Since that time when the world seemed to stop still and a sense of anomie abounded, we have returned to capitalism’s business as usual with sky rocketing profits in certain industries while a new series of financial crises erupt in others. Once again, our reining global socioeconomic system exhibits its intrinsic failures to provide stability and security to the majority while ensuring a small minority live in obscene, conspicuous luxury amid continuing environmental destruction and climate change catastrophe. “Plus ça change,” you might mutter, as the President of the USA assures its population that the banks are fundamentally sound even if the regulators have gone AWOL and the financial bourgeoisie once again get to keep their multi-million dollar paydays while avoiding the jail house door.

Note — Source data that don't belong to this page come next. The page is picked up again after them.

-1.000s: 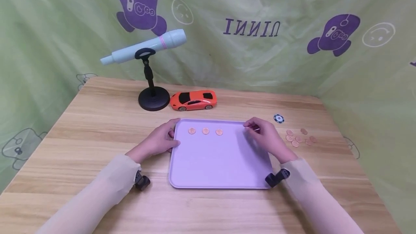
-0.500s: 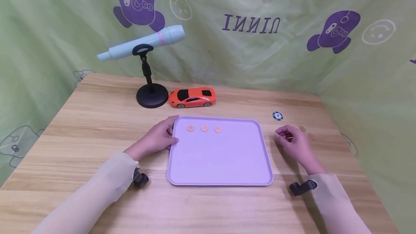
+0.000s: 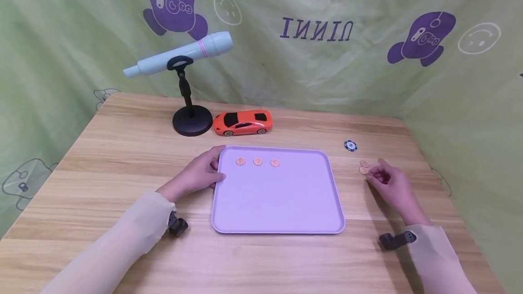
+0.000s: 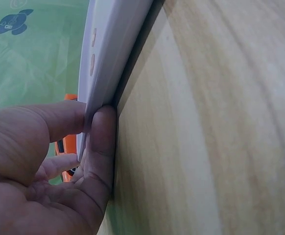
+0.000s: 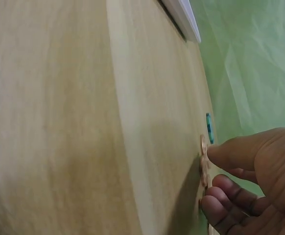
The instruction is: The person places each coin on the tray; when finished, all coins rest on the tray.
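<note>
Now the lilac tray [image 3: 278,198] is pinched at its left edge by the left hand [image 3: 198,170], three copper coins [image 3: 258,161] lined up near its far rim. Out right on the desk [image 3: 261,262], loose coins [image 3: 363,170] are reached by the right hand [image 3: 394,188], thumb and fingers parted; whether one is touched cannot be told.

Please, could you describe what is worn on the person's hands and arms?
The left hand and right hand are bare, without gloves. The left sleeve and right sleeve are long, plain and pale beige. The left wrist device and right wrist device are small and black.
</note>
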`<action>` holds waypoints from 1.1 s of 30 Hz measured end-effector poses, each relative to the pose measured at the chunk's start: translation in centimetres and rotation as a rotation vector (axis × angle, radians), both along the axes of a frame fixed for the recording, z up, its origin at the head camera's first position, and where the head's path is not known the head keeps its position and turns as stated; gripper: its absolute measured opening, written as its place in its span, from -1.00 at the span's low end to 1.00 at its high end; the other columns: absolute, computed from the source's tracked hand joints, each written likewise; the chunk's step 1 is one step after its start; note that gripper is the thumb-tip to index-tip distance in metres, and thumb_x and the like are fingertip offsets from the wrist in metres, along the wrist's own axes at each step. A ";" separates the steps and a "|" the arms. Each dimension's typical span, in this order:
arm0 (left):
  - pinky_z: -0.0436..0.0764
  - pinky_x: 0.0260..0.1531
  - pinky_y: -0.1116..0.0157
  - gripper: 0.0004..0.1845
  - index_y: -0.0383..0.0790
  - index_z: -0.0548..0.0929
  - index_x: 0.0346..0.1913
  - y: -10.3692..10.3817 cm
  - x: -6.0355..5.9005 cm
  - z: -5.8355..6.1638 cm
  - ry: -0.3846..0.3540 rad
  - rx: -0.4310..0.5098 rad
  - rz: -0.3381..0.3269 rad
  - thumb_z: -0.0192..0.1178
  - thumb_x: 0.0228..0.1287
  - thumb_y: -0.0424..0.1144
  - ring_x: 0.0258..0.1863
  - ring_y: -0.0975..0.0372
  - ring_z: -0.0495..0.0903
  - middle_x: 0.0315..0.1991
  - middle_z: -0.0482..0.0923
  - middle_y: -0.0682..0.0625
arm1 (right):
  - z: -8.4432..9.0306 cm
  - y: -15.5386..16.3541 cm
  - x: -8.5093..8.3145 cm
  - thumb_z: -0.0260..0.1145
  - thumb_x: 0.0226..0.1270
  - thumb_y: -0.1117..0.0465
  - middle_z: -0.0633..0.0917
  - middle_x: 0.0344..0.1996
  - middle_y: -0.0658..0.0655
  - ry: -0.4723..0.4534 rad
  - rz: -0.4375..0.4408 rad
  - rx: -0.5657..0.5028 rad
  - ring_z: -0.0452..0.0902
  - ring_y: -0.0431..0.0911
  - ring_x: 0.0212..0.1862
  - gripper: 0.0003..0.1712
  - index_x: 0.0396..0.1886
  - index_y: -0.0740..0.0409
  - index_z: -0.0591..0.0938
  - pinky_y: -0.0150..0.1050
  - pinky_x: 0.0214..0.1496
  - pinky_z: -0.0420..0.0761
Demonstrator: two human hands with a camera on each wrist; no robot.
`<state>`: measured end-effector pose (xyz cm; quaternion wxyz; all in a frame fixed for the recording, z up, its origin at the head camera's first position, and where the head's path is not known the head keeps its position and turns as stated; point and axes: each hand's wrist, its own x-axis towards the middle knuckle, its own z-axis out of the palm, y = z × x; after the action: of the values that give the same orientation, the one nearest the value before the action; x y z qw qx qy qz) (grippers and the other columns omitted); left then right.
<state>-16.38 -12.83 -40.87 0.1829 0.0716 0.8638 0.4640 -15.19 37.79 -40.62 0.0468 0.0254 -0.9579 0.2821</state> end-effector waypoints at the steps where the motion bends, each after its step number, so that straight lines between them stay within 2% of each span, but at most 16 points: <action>1: 0.78 -0.37 0.28 -0.12 -0.27 0.07 0.67 0.0 0.0 0.0 -0.001 0.000 -0.001 0.26 0.39 -0.47 -0.43 0.21 0.56 -0.04 0.42 -0.28 | 0.0 0.1 -0.1 0.41 0.41 0.31 0.73 -0.13 0.37 -0.008 -0.005 0.009 0.43 -0.46 -0.32 -0.57 0.16 0.50 0.61 -0.59 -0.29 0.52; 6: 0.78 -0.36 0.27 -0.12 -0.26 0.07 0.67 0.0 0.0 0.1 -0.006 0.001 0.004 0.26 0.39 -0.47 -0.43 0.21 0.56 -0.04 0.42 -0.28 | -0.2 0.2 -0.5 0.40 0.42 0.29 0.75 -0.14 0.35 -0.019 -0.005 0.019 0.43 -0.46 -0.32 -0.70 0.04 0.40 0.67 -0.58 -0.29 0.51; 13: 0.78 -0.37 0.30 -0.11 -0.26 0.07 0.67 0.1 0.0 0.1 -0.009 0.013 0.004 0.27 0.38 -0.48 -0.42 0.21 0.56 -0.06 0.42 -0.27 | -0.4 0.4 -0.8 0.39 0.42 0.30 0.73 -0.10 0.38 -0.054 0.010 0.008 0.42 -0.50 -0.30 -0.65 0.10 0.44 0.64 -0.63 -0.25 0.51; 17: 0.77 -0.39 0.31 -0.11 -0.26 0.07 0.67 0.1 0.1 0.2 -0.011 0.021 0.002 0.27 0.37 -0.48 -0.43 0.21 0.55 -0.06 0.42 -0.27 | -0.3 0.6 -0.7 0.40 0.41 0.30 0.73 -0.08 0.40 -0.065 0.020 0.004 0.42 -0.53 -0.29 -0.52 0.21 0.51 0.58 -0.66 -0.23 0.51; 21: 0.77 -0.40 0.31 -0.11 -0.27 0.07 0.67 -0.1 0.2 0.2 -0.010 0.023 0.001 0.27 0.37 -0.48 -0.44 0.21 0.54 -0.07 0.41 -0.26 | -0.1 0.6 -0.6 0.40 0.41 0.30 0.73 -0.09 0.39 -0.089 0.019 0.006 0.45 -0.50 -0.30 -0.53 0.20 0.50 0.58 -0.63 -0.23 0.54; 27: 0.78 -0.38 0.29 -0.11 -0.28 0.06 0.67 -0.1 0.1 0.2 -0.007 0.023 -0.001 0.27 0.38 -0.47 -0.42 0.21 0.55 -0.07 0.41 -0.26 | 0.0 0.5 -0.5 0.40 0.42 0.29 0.73 -0.15 0.36 -0.136 0.014 0.010 0.48 -0.39 -0.31 -0.65 0.06 0.47 0.64 -0.54 -0.28 0.57; 33: 0.78 -0.36 0.28 -0.11 -0.26 0.07 0.67 -0.1 0.1 0.2 -0.012 0.018 0.006 0.27 0.38 -0.47 -0.42 0.20 0.55 -0.06 0.42 -0.26 | 0.0 0.6 -0.5 0.41 0.40 0.31 0.71 -0.11 0.38 -0.129 0.039 0.010 0.45 -0.39 -0.31 -0.59 0.11 0.51 0.61 -0.54 -0.30 0.54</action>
<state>-16.30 -12.94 -40.67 0.1861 0.0677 0.8586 0.4729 -15.66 38.41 -40.57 -0.0205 0.0259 -0.9597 0.2791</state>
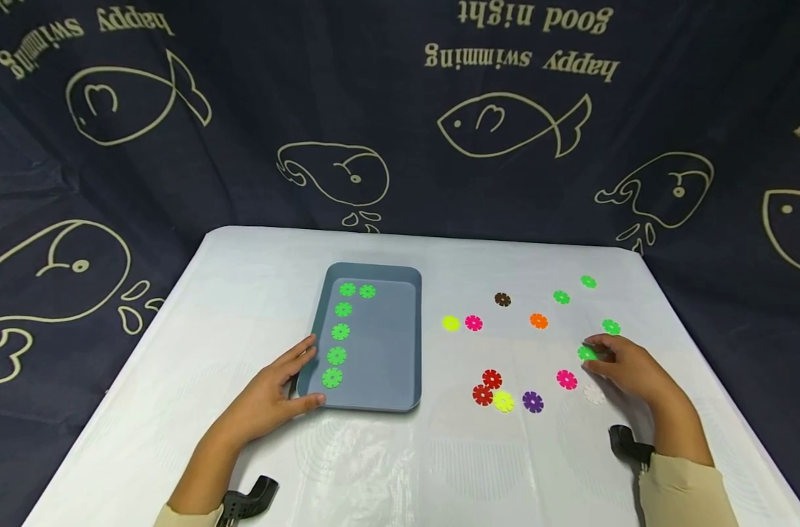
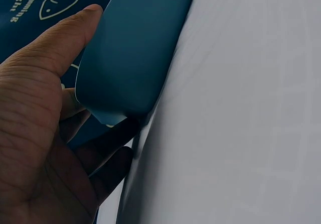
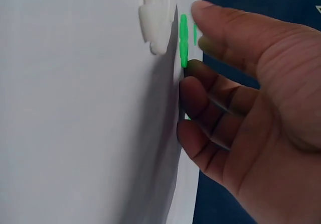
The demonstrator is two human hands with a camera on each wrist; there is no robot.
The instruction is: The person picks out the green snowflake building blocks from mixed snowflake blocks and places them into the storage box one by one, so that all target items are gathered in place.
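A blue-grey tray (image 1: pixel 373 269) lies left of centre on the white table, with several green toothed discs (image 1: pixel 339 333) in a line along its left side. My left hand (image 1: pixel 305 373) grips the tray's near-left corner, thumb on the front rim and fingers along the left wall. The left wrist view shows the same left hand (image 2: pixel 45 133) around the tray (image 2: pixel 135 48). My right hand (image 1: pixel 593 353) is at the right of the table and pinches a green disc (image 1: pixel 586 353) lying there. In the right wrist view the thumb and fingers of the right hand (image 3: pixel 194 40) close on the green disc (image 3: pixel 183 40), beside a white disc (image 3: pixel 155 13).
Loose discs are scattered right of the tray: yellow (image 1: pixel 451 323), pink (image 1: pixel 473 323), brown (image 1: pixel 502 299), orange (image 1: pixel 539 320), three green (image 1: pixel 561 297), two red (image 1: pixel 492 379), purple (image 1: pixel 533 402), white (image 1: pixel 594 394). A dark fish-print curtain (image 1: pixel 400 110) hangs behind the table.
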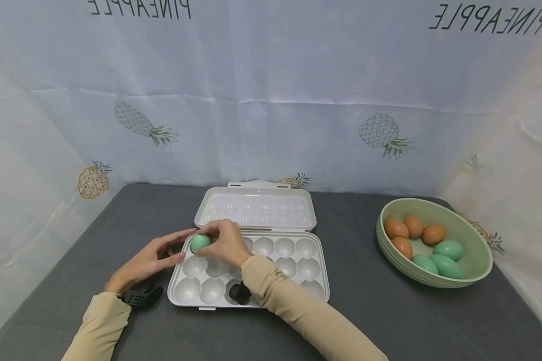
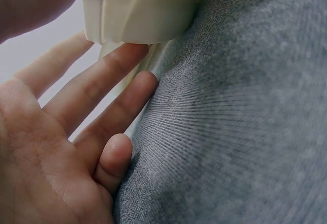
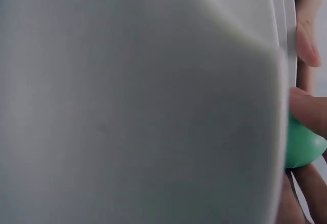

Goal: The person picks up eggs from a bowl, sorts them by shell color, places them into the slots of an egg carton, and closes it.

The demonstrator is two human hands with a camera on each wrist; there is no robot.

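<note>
A white egg tray [image 1: 318,288] lies open on the grey table, its lid [image 1: 256,208] folded back. My right hand [image 1: 223,243] pinches a green egg [image 1: 200,242] over the tray's far left cup. In the right wrist view the green egg [image 3: 300,144] shows past the blurred white tray [image 3: 138,101], with a fingertip on it. My left hand [image 1: 155,255] lies beside the tray's left edge, fingers straight and touching it. The left wrist view shows those fingers [image 2: 110,98] stretched along the tray's rim [image 2: 138,17].
A pale green bowl [image 1: 474,273] at the right holds several brown eggs [image 1: 396,228] and green eggs [image 1: 448,249]. A pineapple-print cloth [image 1: 271,100] hangs behind the table. Grey tabletop [image 1: 366,321] lies between the tray and the bowl.
</note>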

In this liquid world of hypocrisy, corruption, and global usury, the crimes of the powerful are on full display from the US and UK to Turkey, Brazil, Nigeria, Russia, and Israel. Never has a critical criminological perspective been more imperative. In this issue, we think you will find multiple examples of how this approach helps us to see the roots and contours of crime and social harm in all their local, national, and international guises, situated in history and with an ongoing commitment to the development of theory. We hope this array of contributions from our colleagues encourages you, dear reader, to expand our division’s founding principle to scholarly resist the deadening hands of orthodoxy and complacency while using where possible these articles in your classes and for general dissemination.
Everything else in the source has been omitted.